Interlude: The Three Shadows Outside
Before we turn to the quieter fears that live inside us, let us pause over what we have seen so far. Death. The Other. Authority. These three shadows are as old as civilisation.
They shaped our ancestors’ choices: to build shelters, to draw borders, to raise temples. They shape ours still: in hospitals, in parliaments, in algorithms humming unseen.
Before we turn to the quieter fears that live inside us, it is worth pausing over the three great shadows that have always stood outside our doors: death, the other, and authority.
Each of them carries an ancient weight. Death frightens us because it is certain. The other frightens us because they are uncertain. Authority frightens us because it stands between us and both life and death.

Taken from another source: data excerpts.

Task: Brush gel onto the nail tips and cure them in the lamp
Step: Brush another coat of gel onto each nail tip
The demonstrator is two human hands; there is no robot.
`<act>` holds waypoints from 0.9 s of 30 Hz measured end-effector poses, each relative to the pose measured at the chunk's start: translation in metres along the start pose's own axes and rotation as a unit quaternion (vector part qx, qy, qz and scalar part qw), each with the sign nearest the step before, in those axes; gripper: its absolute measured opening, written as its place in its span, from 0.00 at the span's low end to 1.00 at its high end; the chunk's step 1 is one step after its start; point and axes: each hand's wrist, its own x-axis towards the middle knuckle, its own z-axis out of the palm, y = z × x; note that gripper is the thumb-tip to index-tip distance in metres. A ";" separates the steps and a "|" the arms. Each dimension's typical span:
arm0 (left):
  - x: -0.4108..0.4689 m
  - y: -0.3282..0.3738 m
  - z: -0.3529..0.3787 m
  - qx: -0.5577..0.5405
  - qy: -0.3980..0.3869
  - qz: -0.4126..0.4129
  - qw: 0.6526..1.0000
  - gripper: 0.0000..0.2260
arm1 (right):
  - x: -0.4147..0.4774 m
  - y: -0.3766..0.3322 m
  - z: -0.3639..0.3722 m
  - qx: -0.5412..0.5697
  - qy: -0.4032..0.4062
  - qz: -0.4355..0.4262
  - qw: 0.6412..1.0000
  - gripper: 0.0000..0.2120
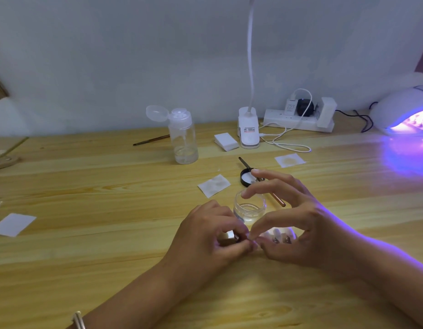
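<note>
The open gel jar [249, 207] stands just behind the hands at lower centre, the brush [275, 198] laid across its black lid [243, 178] and the lit lamp [405, 110] at the right edge, probably to keep everything within reach. The left hand [210, 233] curls round a small pale piece [230, 235], steadying it. The right hand [300, 229] arches over the nail tips [279, 236], its forefinger and thumb meeting at that piece and the other fingers fanned; whether it actually grips is too blurred to tell.

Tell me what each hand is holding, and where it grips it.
The left hand curls round a small shiny piece, too blurred to name. The right hand pinches its right end between thumb and forefinger. The brush lies unheld.
</note>
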 end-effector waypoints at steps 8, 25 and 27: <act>0.000 0.002 -0.001 0.008 0.004 0.003 1.000 0.12 | -0.001 -0.005 0.003 -0.015 0.025 0.057 0.998 0.09; -0.001 -0.003 0.001 0.001 0.003 0.008 1.000 0.11 | -0.001 -0.013 0.012 -0.099 0.065 0.054 0.991 0.11; -0.001 -0.004 0.001 0.000 0.003 0.010 1.000 0.11 | -0.001 -0.013 0.012 -0.103 0.067 0.056 0.991 0.11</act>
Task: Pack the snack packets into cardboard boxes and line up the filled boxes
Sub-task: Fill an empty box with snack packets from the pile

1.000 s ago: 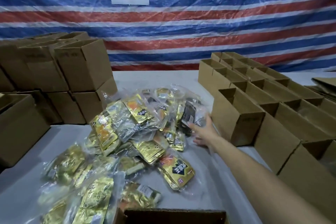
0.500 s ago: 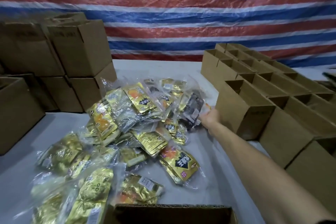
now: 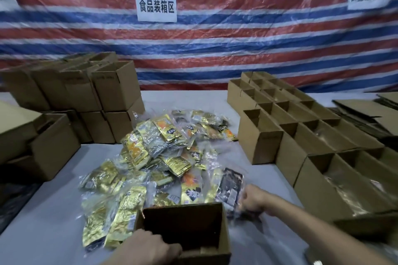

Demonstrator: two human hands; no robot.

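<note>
A heap of gold and orange snack packets (image 3: 163, 153) in clear wrappers covers the middle of the grey table. An open cardboard box (image 3: 221, 226) stands at the near edge. My left hand (image 3: 148, 247) grips its near rim, fingers curled over the edge. My right hand (image 3: 253, 199) holds a dark snack packet (image 3: 229, 189) in clear plastic just right of the box's far corner. The inside of the box is dark and I cannot tell what it holds.
Closed cardboard boxes (image 3: 112, 90) are stacked at the back left, with a larger box (image 3: 53, 148) at the left edge. Rows of open boxes (image 3: 301, 135) fill the right side. Flat cardboard sheets (image 3: 366, 109) lie far right. A striped tarp hangs behind.
My right hand has pulled the dark packet from the far right of the heap back to the near box. The view has tilted, and my left hand now shows on the box rim.
</note>
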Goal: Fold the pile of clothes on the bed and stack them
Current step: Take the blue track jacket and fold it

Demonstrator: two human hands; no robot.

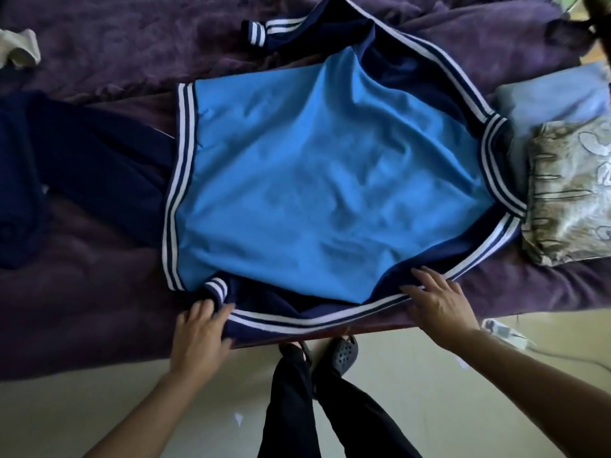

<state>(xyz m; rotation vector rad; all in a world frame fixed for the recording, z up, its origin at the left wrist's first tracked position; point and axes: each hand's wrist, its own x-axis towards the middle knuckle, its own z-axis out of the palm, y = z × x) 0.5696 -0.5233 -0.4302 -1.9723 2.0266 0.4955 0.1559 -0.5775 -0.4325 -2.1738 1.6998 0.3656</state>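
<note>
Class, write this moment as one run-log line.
blue jacket: spread on purple blanket, unfolded | left hand: grips near sleeve by cuff | right hand: flat on same sleeve

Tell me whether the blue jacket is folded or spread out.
Spread: the blue jacket lies flat on the purple bed cover, body unfolded.

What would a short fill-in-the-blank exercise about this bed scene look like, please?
1. The jacket spread out on the bed has a middle panel of light ____.
2. The left hand grips the navy sleeve, whose stripes are ____.
3. The right hand rests flat on the jacket, and the bedspread underneath is coloured ____.

Missing words: blue; white; purple.
</note>
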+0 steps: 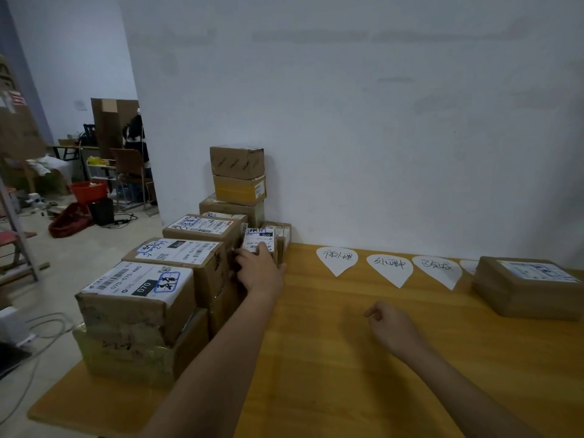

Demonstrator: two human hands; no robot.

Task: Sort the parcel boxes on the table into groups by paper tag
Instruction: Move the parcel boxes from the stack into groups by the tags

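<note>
Left hand [259, 271] grips small box [258, 241] wedged among stacked boxes [238, 188] at 11 o'clock on tabletop [316, 358], right hand [392, 325] loosely curled, empty, at 4 o'clock of it; one-handed yank risks dragging neighbours or toppling the stack.

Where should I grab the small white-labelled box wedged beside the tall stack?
Probably from the front and above: neighbouring boxes crowd both sides, so grip the small box by its free top edge with the left hand, fingers over the label, then draw it toward you.
</note>
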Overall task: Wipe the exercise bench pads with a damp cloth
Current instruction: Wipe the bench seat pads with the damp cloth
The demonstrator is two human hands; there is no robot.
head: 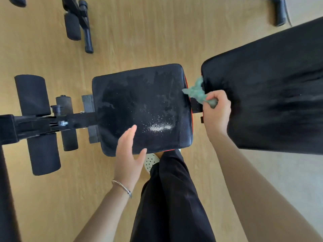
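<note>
The right hand (216,110) has its fingers curled tight round a bunched green cloth (197,91), which spills out of the fist toward 10 o'clock. The cloth lies over the gap between the seat pad (139,95) and the back pad (271,93). The left hand (128,158) is flat with straight fingers at the seat pad's 6 o'clock edge. White specks (160,127) lie at 2 o'clock from it.

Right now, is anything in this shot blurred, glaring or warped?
Head view: the left hand is softened by motion blur; the back pad smears into streaks toward the right edge; a bright speckled patch on the seat pad may be glare or powder, cannot tell; wide-angle distortion bows the floor boards near the edges.
</note>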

In India, our ancestors gave each shadow a face. Death was Yama, inexorable and watchful. The Other was the invading clan, the rival kingdom, later the foreign power – always a reminder that belonging was fragile. Authority appeared as kings, rajas, and priests, often claiming divine sanction, and demanding obedience under threat of punishment in this world or the next.

These fears were not abstract. They lived in daily life. The fear of death hung over every plague and famine. The fear of the other was stoked by raids, wars, and later by caste divisions that drew sharp lines between “us” and “them.” The fear of authority shaped how villages bowed before landlords, how entire empires were held together by the dread of disobedience.
And yet, these fears were never entirely destructive. They built structure too. Awareness of death gave rise to rituals of remembrance and philosophies that sought liberation. Fear of the other encouraged communities to hold tightly together. Fear of authority created order, law, and governance. Each shadow carried its own paradox: frightening, but also formative.
If you and I feel these fears even now, we are not weak – we are simply human. They are older than us, older than civilisation itself. We may not bow to kings, but we worry about bosses. We may not face foreign raiders at the gate, but we bristle at competition next door. We may not chant to Yama, but we glance at the hospital reports with the same trembling.
These three shadows outside – death, the other, authority – are part of the story we inherit. To acknowledge them is not to be defeated, but to see clearly the ground we stand on, before we step further inward, into the fears that no one else can see but us.